The problem was, the students had never learned the neoclassical theory of capital and profits—even after multiple courses in neoclassical microeconomics, and many other neoclassical-based courses. How am I supposed to teach the Marxian critique of mainstream economics if the students haven’t even learned mainstream economics?
As it turns out, as Fred Moseley [pdf] explains, “the marginal productivity theory of distribution is quietly disappearing from microeconomic textbooks, both undergraduate and graduate, without mentioning to students this important omission.” Moseley suggests the theory has been dropped because of its many “fundamental and insoluble logical problems.” I don’t have a good explanation as to why it’s been dropped. But I do know that the effect of not explicitly treating the theory of capital (and therefore profits) is to leave students unaware of those problems. It also means students walk away with a business-school definition of profits (as total revenue minus total costs) and have no way of squaring that definition with the role of capital (as one of the factor services in a neoclassical production function whose return is determined in a supply-and-demand market). They don’t, therefore, know how capital fits into the larger neoclassical theory of capitalism and they’re not able to think through the various issues—theoretical, political, and ethical—concerning capital and profits.*
Since I’m a professor, I end up teaching both theories—both the neoclassical theory of profits as the return to renting capital from households and the Marxian theory of profits as surplus-value. That way, the students know both theories, as well as their implications for economic theory and for public policy.

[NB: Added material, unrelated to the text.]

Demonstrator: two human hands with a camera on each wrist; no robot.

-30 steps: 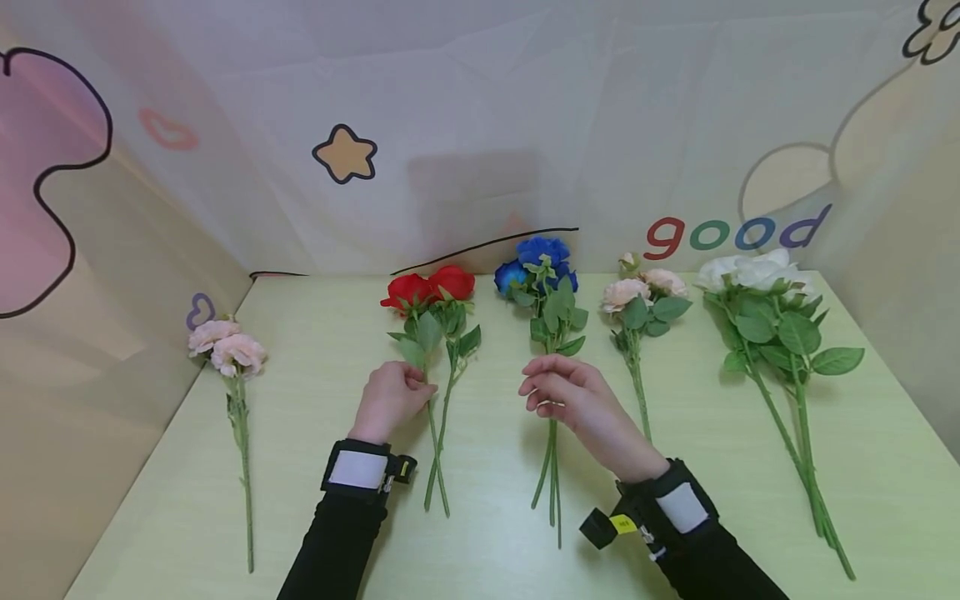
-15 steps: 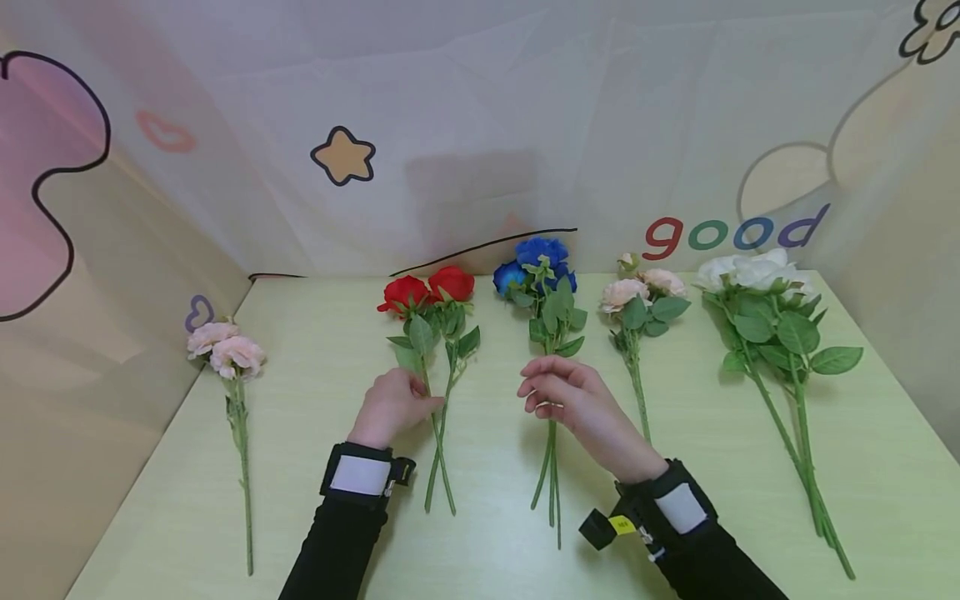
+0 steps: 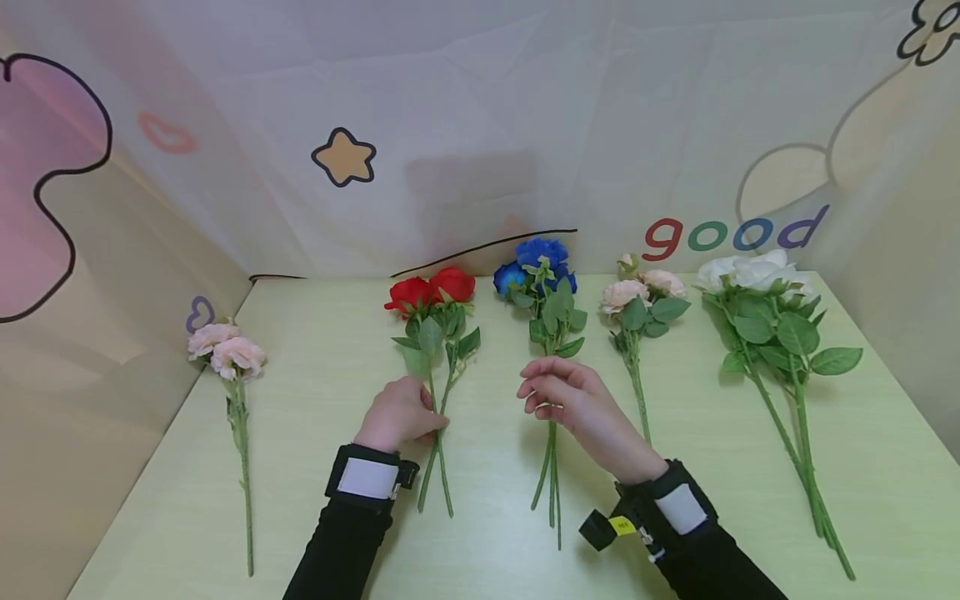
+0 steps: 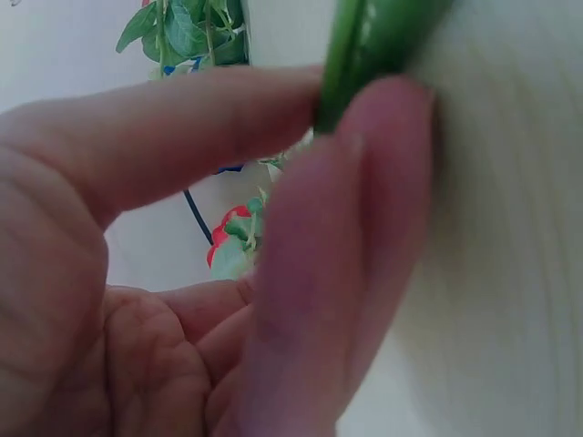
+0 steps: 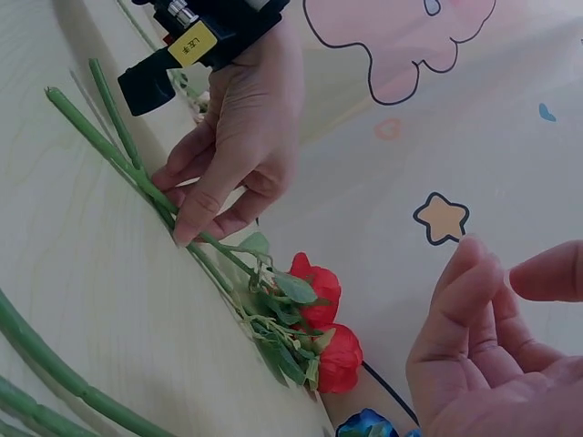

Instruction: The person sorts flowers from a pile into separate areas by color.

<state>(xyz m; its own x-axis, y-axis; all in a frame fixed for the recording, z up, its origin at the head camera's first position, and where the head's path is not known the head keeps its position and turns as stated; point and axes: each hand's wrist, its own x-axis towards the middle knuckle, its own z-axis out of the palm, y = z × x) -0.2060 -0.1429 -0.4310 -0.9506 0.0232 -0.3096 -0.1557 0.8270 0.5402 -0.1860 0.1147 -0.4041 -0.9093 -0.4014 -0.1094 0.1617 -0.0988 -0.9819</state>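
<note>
Two red roses (image 3: 453,284) with long green stems lie on the table, their stems crossing near the lower ends. My left hand (image 3: 401,412) pinches a stem about midway down, between thumb and fingers. In the left wrist view, the green stem (image 4: 351,55) runs between those fingertips, close over the tabletop. The right wrist view shows the same grip from the side, the rose heads (image 5: 339,360) beyond it. My right hand (image 3: 573,404) hovers over the stems of the blue flowers (image 3: 542,250), fingers loosely bent and holding nothing.
A pale pink flower stem (image 3: 238,358) lies at the far left. To the right are another pale pink spray (image 3: 626,296) and a bunch of white flowers (image 3: 757,271) with big leaves. A printed cloth backdrop (image 3: 480,100) rises behind the table (image 3: 480,558).
My left hand has slid down along the rose stem, toward me. The left rose head has shifted slightly and the lower stem ends have swung a little left. My right hand stays put.
</note>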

*It also means that someone like Matthew Yglesias can, with all seriousness, attempt to argue that Romney’s tax rate should be low by using the example of two doctors, one of whom “spends a lot of his money on hiring people to build buildings around town. Those buildings become houses, offices, retail stores, factories, etc. In other words, they’re capital. And capital earns a return, so over time the second doctor comes to have a much higher income than the first doctor.” Yes, money begets more money but Yglesias is unable to offer any explanation as to where that “return” on capital comes from.

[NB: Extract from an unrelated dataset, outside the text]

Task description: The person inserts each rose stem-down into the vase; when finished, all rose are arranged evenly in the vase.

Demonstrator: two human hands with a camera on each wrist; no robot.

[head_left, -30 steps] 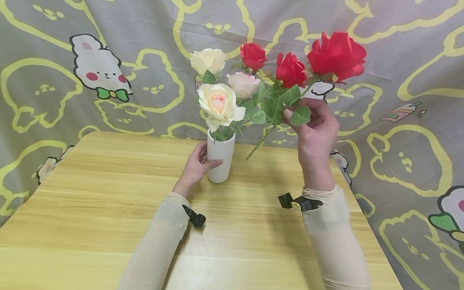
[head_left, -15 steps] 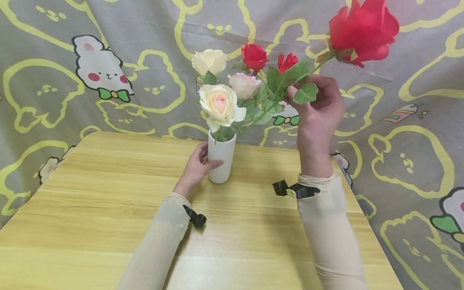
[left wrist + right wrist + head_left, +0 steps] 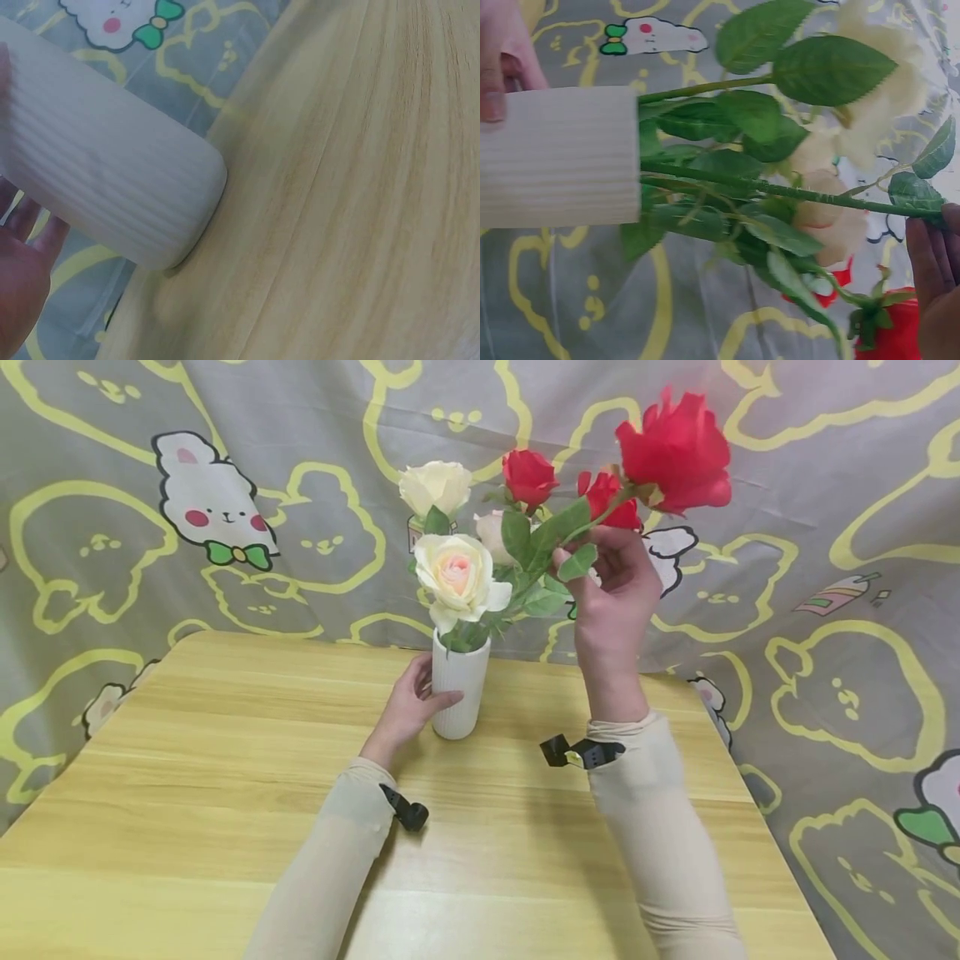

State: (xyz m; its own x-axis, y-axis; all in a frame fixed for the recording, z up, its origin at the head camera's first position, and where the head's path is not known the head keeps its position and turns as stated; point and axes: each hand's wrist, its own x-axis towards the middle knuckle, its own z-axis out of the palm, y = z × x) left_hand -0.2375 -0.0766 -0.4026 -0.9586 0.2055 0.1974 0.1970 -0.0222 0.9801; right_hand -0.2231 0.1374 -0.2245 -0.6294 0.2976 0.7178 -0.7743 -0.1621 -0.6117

Funny, you do not paraphrase the rudiments of the marginal productivity theory in the article (“the return to renting capital from households” is not particularly explanatory). It has not only been removed from the textbooks, it has been removed from this article – the reader stays in the dark on the crucial concept. With the addition of a mere few sentences the theory could have been summarized, and the general reader would walk away with some knowlege of the important ideas at issue.
Dear Observer,
Fred Moseley does a lot of that explaining in his article. Hence the link. . .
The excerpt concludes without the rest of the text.